What the exercise asks: Look below for the line that has "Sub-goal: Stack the". Set down the lines from there through the line that has "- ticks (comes", exactly as written.

Records contained in a dataset:
=== Section Start ===

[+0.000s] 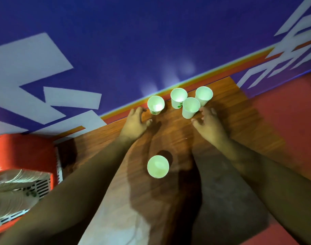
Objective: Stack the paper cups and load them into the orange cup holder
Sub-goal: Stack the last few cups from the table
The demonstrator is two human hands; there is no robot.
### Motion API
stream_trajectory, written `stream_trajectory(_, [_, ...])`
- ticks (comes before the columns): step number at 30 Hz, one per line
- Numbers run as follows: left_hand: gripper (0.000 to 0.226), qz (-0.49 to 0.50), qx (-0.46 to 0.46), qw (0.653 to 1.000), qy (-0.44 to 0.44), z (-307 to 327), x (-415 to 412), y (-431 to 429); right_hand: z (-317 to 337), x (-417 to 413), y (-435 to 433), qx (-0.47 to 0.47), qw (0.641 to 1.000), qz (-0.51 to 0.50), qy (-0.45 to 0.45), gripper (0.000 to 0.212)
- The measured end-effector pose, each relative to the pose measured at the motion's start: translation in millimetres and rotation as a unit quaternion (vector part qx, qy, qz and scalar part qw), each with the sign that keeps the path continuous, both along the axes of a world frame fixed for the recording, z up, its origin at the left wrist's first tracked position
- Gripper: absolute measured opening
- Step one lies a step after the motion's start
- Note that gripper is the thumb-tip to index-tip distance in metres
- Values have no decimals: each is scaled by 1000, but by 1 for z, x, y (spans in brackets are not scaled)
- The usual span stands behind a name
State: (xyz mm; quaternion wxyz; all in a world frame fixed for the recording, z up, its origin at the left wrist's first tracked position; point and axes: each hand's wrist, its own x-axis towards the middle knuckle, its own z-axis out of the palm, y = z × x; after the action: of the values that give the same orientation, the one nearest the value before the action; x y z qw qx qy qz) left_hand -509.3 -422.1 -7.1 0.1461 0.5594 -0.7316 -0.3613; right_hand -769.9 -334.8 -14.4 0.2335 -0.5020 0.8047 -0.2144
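Both my hands are out over the wooden table (pixel 169 131), each spread wide and holding nothing. My left hand (pixel 136 123) is just beside the far-left paper cup (pixel 156 105), and my right hand (pixel 208 123) is at the front cup (pixel 191 107) of the far cluster of three. I'd pinch each wall lightly so the rim doesn't crush, then nest one straight down into the other. All five cups, including the near cup (pixel 158 166), stand upright and look empty. The orange cup holder (pixel 24 152) at my left holds a stack of cups (pixel 18 177).

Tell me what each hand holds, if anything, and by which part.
Nothing is held. The left hand is open beside the leftmost cup; the right hand is open beside the front clustered cup, contact unclear.
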Motion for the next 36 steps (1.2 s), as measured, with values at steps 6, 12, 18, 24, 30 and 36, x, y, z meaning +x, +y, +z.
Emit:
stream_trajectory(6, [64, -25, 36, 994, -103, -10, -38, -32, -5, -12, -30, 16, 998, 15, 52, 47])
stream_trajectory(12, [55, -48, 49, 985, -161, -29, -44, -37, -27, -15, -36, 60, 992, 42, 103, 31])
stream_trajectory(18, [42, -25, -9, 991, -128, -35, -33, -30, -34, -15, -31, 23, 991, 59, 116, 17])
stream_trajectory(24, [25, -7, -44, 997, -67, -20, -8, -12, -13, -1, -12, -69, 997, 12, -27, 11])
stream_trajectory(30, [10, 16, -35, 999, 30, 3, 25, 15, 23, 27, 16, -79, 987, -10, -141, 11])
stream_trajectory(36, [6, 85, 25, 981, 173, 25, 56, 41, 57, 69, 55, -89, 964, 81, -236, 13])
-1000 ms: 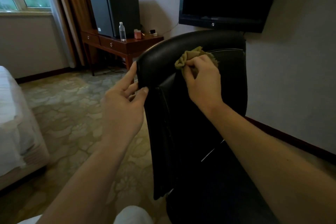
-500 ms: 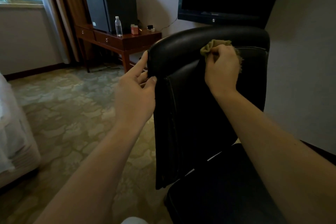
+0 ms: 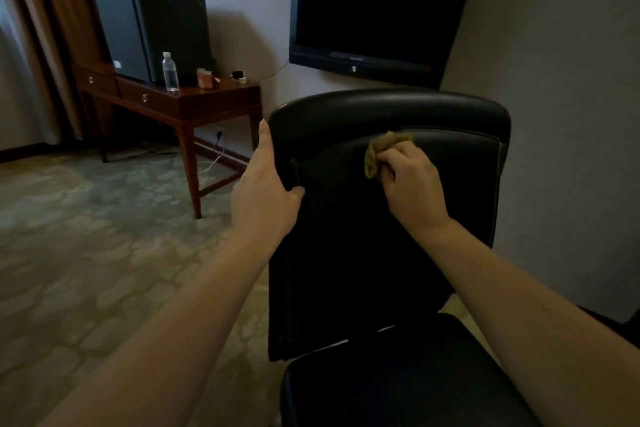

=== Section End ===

Answer to this problem:
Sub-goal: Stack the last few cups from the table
The demonstrator is two human hands; there is no robot.
### Motion API
stream_trajectory, written `stream_trajectory(_, [_, ...])`
- ticks (comes before the columns): step number at 30 Hz, one per line

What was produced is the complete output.